Abruzzo zona rossa, primo piano del Presidente della Regione Marco Marsilio

«Abbiamo pensato prima alla salute dei cittadini. Al governo chiedo solo di non farci vivere così, come figli di un Dio minore, di non frenare decisioni che salvano vite umane per paura che non vi siano le coperture economiche per i risarcimenti» Lo ha detto il Presidente della regione Marco Marsilio sulle colonne del Messaggero, annunciando che l’Abruzzo passerà in zona rossa a partire da domani.

La decisione era nell’aria già da qualche giorno.
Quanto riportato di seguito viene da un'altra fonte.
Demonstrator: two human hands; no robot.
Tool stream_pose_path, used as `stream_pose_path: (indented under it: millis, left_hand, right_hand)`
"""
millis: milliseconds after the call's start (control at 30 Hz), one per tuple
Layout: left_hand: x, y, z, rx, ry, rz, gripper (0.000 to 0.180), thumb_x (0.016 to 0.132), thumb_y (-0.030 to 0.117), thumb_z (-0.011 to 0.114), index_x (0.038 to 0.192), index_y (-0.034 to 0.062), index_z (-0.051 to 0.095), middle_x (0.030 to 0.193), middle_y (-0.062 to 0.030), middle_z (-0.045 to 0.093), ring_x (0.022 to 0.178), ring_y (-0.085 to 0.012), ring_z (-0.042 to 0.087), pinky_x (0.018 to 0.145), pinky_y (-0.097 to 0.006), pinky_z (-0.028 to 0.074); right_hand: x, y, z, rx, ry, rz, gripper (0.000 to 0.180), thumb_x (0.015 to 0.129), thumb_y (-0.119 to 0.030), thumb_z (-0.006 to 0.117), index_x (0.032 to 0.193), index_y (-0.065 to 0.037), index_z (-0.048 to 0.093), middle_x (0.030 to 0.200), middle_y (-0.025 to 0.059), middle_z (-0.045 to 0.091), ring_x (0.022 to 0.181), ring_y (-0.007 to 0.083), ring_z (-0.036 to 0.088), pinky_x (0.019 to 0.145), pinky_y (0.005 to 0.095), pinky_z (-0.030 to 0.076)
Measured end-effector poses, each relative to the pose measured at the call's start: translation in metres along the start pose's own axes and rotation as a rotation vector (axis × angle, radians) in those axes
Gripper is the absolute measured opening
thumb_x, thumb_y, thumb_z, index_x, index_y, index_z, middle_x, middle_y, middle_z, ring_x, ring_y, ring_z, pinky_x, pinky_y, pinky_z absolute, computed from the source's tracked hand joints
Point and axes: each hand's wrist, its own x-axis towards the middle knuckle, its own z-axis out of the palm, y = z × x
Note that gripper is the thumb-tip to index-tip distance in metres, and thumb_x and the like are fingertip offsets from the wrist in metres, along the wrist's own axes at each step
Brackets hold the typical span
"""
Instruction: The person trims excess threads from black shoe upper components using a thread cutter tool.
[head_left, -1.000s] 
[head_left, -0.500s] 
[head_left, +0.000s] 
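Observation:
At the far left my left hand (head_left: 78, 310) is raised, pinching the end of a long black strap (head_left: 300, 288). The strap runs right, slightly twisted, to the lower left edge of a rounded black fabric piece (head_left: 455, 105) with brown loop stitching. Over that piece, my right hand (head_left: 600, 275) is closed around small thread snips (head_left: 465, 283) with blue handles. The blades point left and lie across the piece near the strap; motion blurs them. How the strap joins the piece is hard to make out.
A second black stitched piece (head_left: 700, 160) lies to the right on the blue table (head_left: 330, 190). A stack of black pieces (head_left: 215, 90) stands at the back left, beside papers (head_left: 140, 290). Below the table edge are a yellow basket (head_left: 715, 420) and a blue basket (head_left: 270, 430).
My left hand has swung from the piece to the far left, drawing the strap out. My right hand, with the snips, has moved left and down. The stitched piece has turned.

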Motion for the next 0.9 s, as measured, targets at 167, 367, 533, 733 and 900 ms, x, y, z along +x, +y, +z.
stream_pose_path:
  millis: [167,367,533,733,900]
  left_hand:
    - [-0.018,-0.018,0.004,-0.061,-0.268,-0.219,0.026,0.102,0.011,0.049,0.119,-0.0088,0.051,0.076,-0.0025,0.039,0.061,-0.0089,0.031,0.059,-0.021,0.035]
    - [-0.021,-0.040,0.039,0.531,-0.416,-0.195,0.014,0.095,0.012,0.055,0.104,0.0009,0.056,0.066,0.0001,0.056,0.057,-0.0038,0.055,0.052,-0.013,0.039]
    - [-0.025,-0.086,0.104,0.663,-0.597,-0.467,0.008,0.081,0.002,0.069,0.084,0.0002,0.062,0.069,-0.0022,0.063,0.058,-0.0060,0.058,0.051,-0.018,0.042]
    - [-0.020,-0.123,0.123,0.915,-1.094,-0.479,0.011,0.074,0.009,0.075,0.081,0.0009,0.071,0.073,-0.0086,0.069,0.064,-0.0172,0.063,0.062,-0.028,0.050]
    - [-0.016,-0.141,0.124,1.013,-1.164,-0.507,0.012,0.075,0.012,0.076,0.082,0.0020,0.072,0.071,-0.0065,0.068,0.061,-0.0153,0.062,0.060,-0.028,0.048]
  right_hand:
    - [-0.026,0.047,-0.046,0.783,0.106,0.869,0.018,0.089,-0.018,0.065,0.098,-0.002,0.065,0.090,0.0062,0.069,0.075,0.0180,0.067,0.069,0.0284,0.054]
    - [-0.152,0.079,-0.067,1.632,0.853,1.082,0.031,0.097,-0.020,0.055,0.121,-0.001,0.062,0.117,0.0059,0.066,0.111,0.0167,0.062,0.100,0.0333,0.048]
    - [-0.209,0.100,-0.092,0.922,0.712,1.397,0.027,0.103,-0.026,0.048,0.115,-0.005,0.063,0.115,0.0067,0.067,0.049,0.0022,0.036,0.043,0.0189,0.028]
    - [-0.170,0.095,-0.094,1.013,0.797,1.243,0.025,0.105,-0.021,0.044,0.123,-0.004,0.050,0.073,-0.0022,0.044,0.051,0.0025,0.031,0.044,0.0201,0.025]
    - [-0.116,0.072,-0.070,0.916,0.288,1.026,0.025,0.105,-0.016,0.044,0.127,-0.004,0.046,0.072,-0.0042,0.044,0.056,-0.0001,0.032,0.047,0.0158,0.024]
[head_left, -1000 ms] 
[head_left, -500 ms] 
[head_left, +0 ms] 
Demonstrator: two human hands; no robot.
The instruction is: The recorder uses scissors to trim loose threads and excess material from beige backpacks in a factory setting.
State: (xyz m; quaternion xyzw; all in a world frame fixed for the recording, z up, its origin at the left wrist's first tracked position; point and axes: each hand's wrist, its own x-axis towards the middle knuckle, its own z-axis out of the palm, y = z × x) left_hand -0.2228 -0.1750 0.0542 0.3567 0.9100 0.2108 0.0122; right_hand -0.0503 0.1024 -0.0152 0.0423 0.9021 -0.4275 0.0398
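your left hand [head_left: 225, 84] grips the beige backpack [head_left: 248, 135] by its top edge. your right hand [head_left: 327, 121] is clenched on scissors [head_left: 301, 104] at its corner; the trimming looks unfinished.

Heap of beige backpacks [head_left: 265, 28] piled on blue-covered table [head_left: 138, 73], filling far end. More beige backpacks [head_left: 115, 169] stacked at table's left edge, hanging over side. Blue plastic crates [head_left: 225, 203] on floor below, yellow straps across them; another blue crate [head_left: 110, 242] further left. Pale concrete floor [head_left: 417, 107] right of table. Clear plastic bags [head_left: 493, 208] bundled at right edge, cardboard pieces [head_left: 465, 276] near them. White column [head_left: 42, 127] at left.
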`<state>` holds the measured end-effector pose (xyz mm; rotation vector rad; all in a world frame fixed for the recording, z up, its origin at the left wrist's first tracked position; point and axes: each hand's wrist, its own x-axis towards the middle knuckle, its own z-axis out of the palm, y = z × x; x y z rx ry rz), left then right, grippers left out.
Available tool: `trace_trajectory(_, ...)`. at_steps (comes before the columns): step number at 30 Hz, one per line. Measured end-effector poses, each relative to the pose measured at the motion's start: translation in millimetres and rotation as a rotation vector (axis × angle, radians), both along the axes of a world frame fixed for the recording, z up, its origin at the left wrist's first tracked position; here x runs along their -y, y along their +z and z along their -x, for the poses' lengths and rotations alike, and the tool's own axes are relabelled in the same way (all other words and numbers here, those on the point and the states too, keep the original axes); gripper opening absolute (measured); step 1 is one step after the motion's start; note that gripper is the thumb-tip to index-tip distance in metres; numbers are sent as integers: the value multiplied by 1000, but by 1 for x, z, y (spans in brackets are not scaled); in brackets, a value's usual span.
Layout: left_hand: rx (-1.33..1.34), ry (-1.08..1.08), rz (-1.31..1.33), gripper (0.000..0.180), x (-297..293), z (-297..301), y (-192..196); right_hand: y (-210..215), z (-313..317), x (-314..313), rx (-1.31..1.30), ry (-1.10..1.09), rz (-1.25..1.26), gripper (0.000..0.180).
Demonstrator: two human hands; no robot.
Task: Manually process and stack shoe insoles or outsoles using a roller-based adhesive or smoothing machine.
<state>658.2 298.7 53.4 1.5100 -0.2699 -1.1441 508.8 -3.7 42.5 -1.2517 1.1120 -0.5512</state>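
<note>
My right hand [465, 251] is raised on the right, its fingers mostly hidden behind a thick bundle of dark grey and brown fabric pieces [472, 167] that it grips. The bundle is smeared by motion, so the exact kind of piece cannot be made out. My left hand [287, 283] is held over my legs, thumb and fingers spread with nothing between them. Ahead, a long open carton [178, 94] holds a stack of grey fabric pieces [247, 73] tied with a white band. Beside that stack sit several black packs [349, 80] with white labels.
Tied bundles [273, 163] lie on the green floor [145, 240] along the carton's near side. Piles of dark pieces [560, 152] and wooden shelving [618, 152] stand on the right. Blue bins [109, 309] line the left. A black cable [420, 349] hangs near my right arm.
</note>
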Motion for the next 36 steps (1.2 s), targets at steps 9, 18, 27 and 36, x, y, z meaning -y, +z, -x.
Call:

Nell’idea iniziale era prevista la chiusura di tutte le scuole, poi ritrattata per non creare disagi alle famiglie. La Regione non adotterà un regime ancora più restrittivo di quanto previsto dalla normativa nazionale.

Ad anticipare una eventuale decisione del ministero è stata – tra le varie cause – la pressione sul sistema sanitario e le rilevazioni del Comitato tecnico scientifico locale. Tenendo conto che i ricoverati sono di più rispetto a quelli registrati nella prima fase, Marsilio ha precisato: «Abbiamo potuto sostenere la situazione fino ad ora perché abbiamo fatto una parte di lavori che ha consentito di assorbire l’urto. Ora, però, la capacità degli ospedali è molto limitata, soprattutto alla luce del fatto che non mi hanno permesso di completare gli interventi e avere una capacità di resistenza più prolungata nel tempo. Adesso è inutile lottare con i 21 parametri, magari sperando di stare un centesimo di punto sotto la soglia per rimanere in zona arancione».

Abruzzo in zona rossa per salvaguardare il Natale

L’ordinanza numero 102, che sancisce il passaggio dell’Abruzzo in zona rossa, durerà fino al prossimo 3 dicembre 2020. Obiettivo è salvaguardare il Natale «l’ossatura dell’economia» dice Marsilio e aggiunge «prima cominciamo e prima ne usciamo».

Lo stop sarà anche per molte attività commerciali, con ricadute sui conti. Dalla Regione hanno spiegato che il contatto col ministro Speranza è continuo e questi «si è impegnato ad aprire un tavolo con Gualtieri, a discuterne con il governo» e riguardo il piano ristori Marsilio aggiunge «avevo già fatto presente che la scelta del governo di non consentire i ristori nel caso di misure regionali avrebbe creato situazioni pericolose per la tutela della salute. Noi governatori non dovremmo avere queste preoccupazioni».

Da inizio pandemia in Abruzzo si registrano 19823 casi positivi, gli attualmente positivi sono 12499, 465 in più nelle ultime ore. 571 pazienti sono ricoverati in terapia non intensiva, 59 in intensiva e 12869 sono in isolamento domiciliare. Decedute 11 persone nelle ultime ore; da inizio pandemia sono 690.